DATA SECTION:
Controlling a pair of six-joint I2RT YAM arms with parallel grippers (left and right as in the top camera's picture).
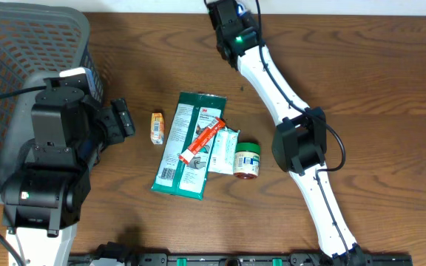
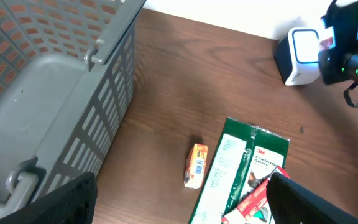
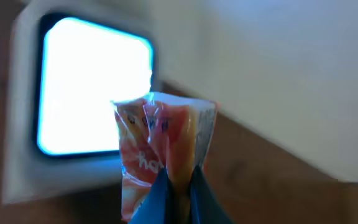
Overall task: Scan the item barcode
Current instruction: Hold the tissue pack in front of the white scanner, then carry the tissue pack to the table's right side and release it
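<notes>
The item, a small orange-red crinkled packet point(image 3: 163, 140), is pinched from below by my right gripper point(image 3: 178, 186), which is shut on it. It hangs right in front of the scanner point(image 3: 92, 93), a white box with a lit window. In the left wrist view the scanner point(image 2: 300, 56) stands at the table's far edge, with the right gripper point(image 2: 353, 59) beside it. Seen from overhead, the right gripper point(image 1: 231, 18) is at the top edge. My left gripper point(image 1: 120, 122) hovers open over the table, holding nothing.
A grey mesh basket point(image 1: 21, 66) fills the left side. In the middle lie a green pack point(image 1: 187, 144), a red stick pack point(image 1: 202, 140), a white sachet point(image 1: 224, 151), a green-lidded jar point(image 1: 247, 160) and a small orange box point(image 1: 157, 127).
</notes>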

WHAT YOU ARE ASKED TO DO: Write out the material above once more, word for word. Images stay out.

RESPONSE:
Controlling a pair of six-joint I2RT YAM arms with parallel grippers (left and right as in the top camera's picture).
Overall task: Scan the item barcode
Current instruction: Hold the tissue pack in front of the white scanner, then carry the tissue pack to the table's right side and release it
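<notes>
The item, a small orange-red crinkled packet point(image 3: 163, 140), is pinched from below by my right gripper point(image 3: 178, 186), which is shut on it. It hangs right in front of the scanner point(image 3: 92, 93), a white box with a lit window. In the left wrist view the scanner point(image 2: 300, 56) stands at the table's far edge, with the right gripper point(image 2: 353, 59) beside it. Seen from overhead, the right gripper point(image 1: 231, 18) is at the top edge. My left gripper point(image 1: 120, 122) hovers open over the table, holding nothing.
A grey mesh basket point(image 1: 21, 66) fills the left side. In the middle lie a green pack point(image 1: 187, 144), a red stick pack point(image 1: 202, 140), a white sachet point(image 1: 224, 151), a green-lidded jar point(image 1: 247, 160) and a small orange box point(image 1: 157, 127).
</notes>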

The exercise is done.